Greek PM Alexis Tsipras and top ministers traveled to the Kremlin last month to boost bilateral relations with Russia, with the foremost project in mind being the construction of a natgas pipeline carrying Russian gas through Greece to various western markets. Turkey’s Erdogan has already embraced the idea of a Russian-supplied pipeline through Turkey, dubbed the “Turkstream”.
In Athens, US State Department special envoy Amos Hochstein was received by FM Nikos Kotzias, while he also had meetings with Minister of State Nikos Pappas – who is considered as a close aide to Tsipras – as well as Energy Minister Panagiotis Lafazanis, the unofficial head of ruling SYRIZA’s far-left wing.
Beyond the pleasantries and “photo-ops” entailed in such meetings, a subsequent press release by the US embassy in Athens stated, in diplomatic but clear language: “the United States is concerned that Greek consideration of an extension of a ‘Turkstream’ pipeline across Greece will not increase energy diversification, may be of concern to EU competition authorities, and is not a long-term solution to Greece’s energy needs.”
The press release added that Hochstein came to reaffirm Washington’s support for “Greek energy diversification”, i.e. don’t only rely on “Mother Russia’s” natural gas.

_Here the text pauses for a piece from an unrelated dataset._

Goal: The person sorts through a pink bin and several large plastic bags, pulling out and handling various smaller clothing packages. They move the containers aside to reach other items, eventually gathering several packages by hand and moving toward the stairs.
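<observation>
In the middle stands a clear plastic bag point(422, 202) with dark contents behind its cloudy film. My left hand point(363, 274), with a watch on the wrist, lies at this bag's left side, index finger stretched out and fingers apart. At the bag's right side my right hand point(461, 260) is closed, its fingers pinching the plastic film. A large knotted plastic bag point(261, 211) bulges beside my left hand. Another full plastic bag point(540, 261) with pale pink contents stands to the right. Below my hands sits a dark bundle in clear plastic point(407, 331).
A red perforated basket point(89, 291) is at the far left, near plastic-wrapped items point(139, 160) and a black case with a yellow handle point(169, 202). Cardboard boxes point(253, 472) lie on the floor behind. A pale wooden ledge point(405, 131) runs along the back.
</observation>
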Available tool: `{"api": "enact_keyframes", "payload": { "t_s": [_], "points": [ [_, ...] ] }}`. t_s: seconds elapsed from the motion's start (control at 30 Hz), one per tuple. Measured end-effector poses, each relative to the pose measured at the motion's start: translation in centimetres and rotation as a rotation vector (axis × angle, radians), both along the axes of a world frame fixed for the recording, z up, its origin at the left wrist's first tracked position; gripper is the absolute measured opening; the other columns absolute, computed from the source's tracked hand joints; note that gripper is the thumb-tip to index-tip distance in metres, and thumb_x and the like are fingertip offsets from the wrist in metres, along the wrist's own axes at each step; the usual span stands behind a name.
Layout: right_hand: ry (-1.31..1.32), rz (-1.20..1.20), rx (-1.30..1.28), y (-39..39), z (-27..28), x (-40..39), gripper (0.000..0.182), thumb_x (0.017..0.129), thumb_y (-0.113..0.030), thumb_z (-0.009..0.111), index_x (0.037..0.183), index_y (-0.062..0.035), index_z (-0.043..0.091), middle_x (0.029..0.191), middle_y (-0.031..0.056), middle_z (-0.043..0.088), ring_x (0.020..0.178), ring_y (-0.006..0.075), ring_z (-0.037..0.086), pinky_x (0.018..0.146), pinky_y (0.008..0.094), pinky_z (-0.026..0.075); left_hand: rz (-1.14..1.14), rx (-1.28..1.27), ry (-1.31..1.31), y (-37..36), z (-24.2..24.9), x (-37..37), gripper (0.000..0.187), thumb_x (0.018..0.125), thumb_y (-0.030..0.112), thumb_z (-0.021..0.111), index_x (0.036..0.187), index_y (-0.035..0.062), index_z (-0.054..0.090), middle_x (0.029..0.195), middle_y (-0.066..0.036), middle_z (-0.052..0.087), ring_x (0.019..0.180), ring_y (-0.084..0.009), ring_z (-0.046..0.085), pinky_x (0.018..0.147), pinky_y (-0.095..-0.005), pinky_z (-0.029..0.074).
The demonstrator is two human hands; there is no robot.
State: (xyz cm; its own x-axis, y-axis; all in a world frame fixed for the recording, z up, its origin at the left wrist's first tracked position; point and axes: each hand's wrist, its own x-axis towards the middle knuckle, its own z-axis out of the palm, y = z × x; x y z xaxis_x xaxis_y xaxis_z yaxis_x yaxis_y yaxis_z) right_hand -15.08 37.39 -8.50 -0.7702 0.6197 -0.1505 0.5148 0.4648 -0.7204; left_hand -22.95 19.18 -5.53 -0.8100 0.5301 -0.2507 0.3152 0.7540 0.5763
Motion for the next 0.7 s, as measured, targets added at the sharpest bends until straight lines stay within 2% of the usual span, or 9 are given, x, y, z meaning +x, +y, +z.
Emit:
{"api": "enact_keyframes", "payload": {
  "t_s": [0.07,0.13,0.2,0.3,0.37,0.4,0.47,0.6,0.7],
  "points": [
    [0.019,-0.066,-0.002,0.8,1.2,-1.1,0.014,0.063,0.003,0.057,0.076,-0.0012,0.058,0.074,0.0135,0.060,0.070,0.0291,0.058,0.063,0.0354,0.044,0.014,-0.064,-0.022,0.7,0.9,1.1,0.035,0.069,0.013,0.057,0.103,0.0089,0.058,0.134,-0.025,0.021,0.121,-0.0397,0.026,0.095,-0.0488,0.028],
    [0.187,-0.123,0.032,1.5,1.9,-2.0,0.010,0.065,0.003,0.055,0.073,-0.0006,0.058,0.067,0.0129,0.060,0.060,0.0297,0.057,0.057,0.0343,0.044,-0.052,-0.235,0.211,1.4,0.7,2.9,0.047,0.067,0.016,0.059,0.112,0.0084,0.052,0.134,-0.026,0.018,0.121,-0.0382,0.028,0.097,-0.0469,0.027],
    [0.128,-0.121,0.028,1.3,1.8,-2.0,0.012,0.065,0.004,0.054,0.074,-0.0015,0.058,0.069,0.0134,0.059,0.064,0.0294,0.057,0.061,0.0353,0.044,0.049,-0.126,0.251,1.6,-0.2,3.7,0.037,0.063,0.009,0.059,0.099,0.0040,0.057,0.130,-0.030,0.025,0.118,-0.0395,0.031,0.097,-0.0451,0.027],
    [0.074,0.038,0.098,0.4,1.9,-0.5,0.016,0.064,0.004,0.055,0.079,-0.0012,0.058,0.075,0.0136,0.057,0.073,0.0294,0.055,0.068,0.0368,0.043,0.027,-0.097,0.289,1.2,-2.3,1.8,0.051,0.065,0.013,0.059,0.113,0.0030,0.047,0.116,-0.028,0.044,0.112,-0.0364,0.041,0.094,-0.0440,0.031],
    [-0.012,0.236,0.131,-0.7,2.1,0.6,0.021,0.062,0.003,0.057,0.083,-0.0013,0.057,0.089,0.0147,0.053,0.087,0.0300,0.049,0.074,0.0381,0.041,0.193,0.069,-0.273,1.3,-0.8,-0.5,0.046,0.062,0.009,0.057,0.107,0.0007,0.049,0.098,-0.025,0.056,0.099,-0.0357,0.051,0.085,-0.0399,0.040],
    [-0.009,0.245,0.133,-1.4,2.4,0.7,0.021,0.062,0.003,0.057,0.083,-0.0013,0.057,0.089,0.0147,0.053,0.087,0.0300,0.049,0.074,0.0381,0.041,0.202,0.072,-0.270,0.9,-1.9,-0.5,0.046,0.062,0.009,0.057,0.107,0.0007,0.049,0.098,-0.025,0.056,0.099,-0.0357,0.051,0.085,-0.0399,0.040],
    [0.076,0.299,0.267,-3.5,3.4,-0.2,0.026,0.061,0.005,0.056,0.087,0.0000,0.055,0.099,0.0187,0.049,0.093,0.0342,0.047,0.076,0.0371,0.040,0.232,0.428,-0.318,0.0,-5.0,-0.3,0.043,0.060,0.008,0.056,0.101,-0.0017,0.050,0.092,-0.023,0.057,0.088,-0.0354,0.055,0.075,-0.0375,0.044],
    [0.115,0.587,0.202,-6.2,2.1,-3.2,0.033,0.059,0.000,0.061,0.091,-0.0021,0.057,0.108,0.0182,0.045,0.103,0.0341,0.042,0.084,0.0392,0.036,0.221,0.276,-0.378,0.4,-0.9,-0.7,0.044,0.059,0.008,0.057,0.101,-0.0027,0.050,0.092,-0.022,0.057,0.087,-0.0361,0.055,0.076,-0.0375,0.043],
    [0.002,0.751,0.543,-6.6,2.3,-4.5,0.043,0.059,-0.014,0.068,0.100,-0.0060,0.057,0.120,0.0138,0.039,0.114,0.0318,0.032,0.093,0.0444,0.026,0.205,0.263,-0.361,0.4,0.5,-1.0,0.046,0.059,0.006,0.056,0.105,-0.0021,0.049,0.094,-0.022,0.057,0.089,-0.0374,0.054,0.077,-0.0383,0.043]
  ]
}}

The statemetn referred to the signed TAP pipeline, a Greece-Bulgaria Interconnector (IGB) and expanded LNG use, given that a major facility exists off Piraeus at the Revythoussa site.
“These projects will increase Greek and European Union energy security, reduce Greece’s dependence on a single supplier of gas, increase competition, and reduce prices for consumers. TAP will result in 1.5 billion euros in foreign investment in Greece, generate 10,000 jobs during construction, and provide many millions of euros in revenue annually over 25 years,” the statement added.